⟨

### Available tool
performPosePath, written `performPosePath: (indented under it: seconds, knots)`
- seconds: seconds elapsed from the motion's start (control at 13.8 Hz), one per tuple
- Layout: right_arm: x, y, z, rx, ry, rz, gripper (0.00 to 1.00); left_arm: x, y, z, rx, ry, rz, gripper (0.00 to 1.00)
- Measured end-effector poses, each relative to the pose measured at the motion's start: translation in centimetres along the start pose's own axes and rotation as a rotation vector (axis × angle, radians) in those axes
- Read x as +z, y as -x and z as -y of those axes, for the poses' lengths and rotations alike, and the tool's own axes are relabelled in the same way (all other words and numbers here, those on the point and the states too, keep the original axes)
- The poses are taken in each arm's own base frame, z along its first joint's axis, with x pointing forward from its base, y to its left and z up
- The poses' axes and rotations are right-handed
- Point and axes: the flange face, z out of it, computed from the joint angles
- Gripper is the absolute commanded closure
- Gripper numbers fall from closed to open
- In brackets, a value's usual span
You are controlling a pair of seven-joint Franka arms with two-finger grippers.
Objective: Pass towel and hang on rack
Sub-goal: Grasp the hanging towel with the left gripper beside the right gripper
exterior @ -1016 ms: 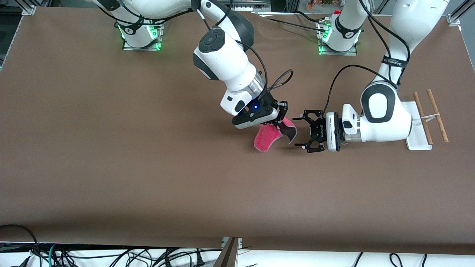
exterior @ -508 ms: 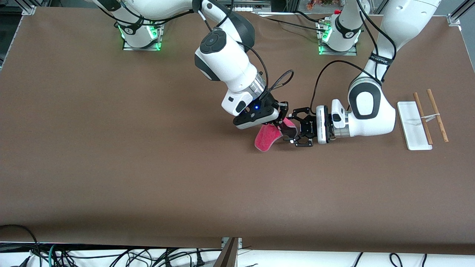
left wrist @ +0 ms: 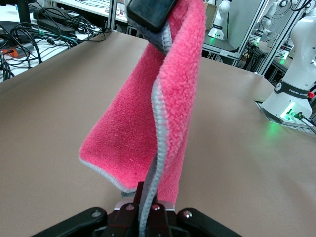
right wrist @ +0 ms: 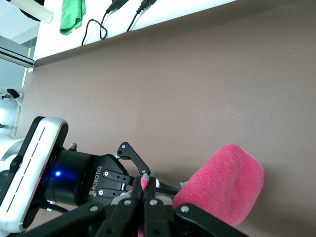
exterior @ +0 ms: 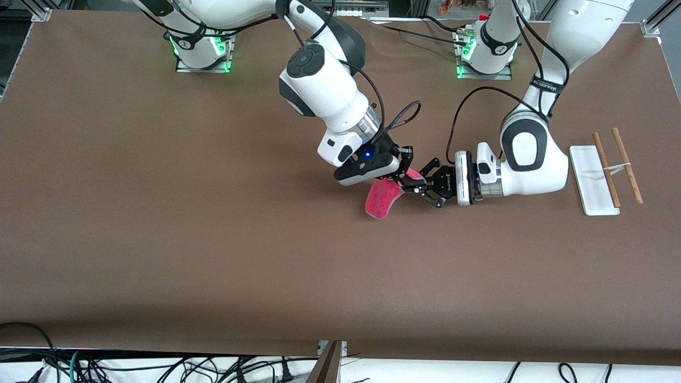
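Brown matting covers the whole table (exterior: 159, 239), and the handover is seen above its middle. The towel (exterior: 380, 198) is held up off the surface, pinched at its upper edge by the right gripper (exterior: 400, 171), whose fingers are closed on the cloth; the rest of the cloth hangs folded below it. The left gripper (exterior: 418, 187) is brought in level from the left arm's end of the table, and its fingers are clamped on a grey-edged corner of the towel (left wrist: 148, 143), as is shown in both wrist views, where the left gripper (right wrist: 143, 185) is seen pressed shut on the hem. Both tools are therefore judged to hold the cloth at once, so the pass is taken to be half made: release by the right gripper is not yet done. The rack (exterior: 612, 169) stands untouched near the left arm's end of the table, well apart from the towel, with nothing draped over its rods. Carrying and hanging are left.
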Motion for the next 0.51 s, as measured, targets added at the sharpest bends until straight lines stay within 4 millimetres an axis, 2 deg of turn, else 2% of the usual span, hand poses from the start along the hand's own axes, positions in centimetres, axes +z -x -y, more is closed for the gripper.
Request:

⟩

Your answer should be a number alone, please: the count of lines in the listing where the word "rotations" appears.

2